Transfer file metadata and checksum on created or moved files
MDSS does not support checksums CRC32C and CRC64NVME for any kind of operation.
This option enables the storage functionality to retrieve the metadata and checksum of files, and upon moving, copying or sanitizing them, the information is kept in the destination bucket for the files if it supports metadata or file checksum.
It can be enabled by checking the "Transfer file metadata and checksum on created files" and saving the storage. This also performs a test on the storage to verify if both functionalities are supported. If either of them is not supported either by the storage or due to permissions, the option cannot be enabled and saved.

If this option is enabled, the File API will provide information about the Checksum and Metadata of a file on the ObjectStorageMetadata field.
Files resulting from DeepCDR and Encrypted Files will have checksums recalculated if this option is enabled. At the same time these files will have the same metadata as the original file.
If a file has an unsupported checksum algorithm, or it does not have a checksum at all, the default CRC32 algorithm will be used to compute a checksum for data integrity by default. This is the case only if the transfer option is enabled.

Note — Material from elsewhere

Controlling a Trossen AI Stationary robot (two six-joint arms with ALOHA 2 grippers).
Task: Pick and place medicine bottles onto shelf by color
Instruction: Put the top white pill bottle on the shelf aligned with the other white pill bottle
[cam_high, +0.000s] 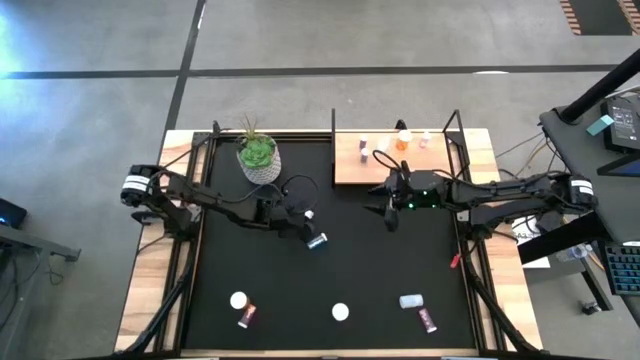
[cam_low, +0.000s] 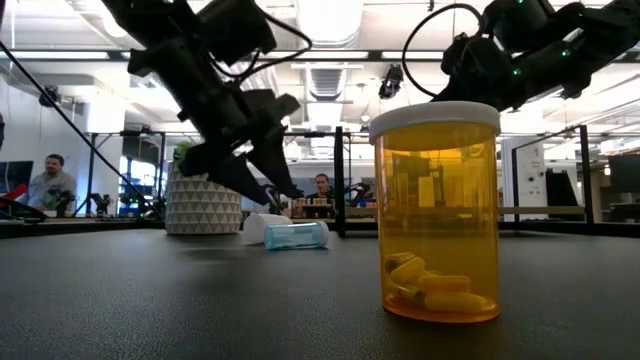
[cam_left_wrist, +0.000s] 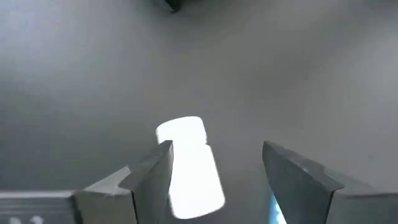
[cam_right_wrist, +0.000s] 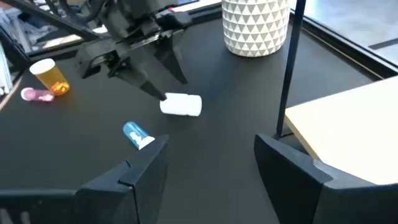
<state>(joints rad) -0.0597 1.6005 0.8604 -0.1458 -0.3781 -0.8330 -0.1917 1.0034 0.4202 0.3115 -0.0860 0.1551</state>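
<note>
A white medicine bottle (cam_left_wrist: 189, 171) lies on its side on the black mat, left of centre. My left gripper (cam_left_wrist: 216, 149) slants down over it, open, one finger on each side. A blue bottle (cam_high: 318, 241) lies on its side just nearer the front edge. My right gripper (cam_right_wrist: 211, 168) hovers open and empty off the near left corner of the light-wood shelf (cam_high: 395, 165), which bears several small bottles (cam_high: 403, 140). An orange bottle (cam_low: 435, 215) stands upright near the front edge. My left gripper's one finger (cam_left_wrist: 149, 177) stands close against the white bottle's side (cam_left_wrist: 180, 168), the other well apart from it. I cannot tell whether it touches. The bottle lies flat on the mat.
A white pot with a green plant (cam_high: 258, 160) stands at the far left of the mat. Along the front edge are an orange bottle (cam_high: 238, 300), a pink one (cam_high: 246, 317), a blue one (cam_high: 411, 300) and a magenta one (cam_high: 428, 320). Black posts (cam_right_wrist: 291, 62) edge the shelf.
</note>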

Checksum algorithm | Transfer support in MDSS |
---|---|
CRC-32 (used by default) | ✅ |
SHA-1 | ✅ |
SHA-256 | ✅ |
CRC-32C | ❌ |
CRC-64NVME | ❌ |
If this option is enabled scanning performance may be reduced as more queries are performed to AWS services, and also the checksum needs to be recalculated during scanning in certain scenarios which also involves a performance penalty.
To move checksum and metadata to storages created in versions prior to v3.5.3, these need to be retested for this functionality. This can be done with a simple Edit action on the storage, with no changed fields.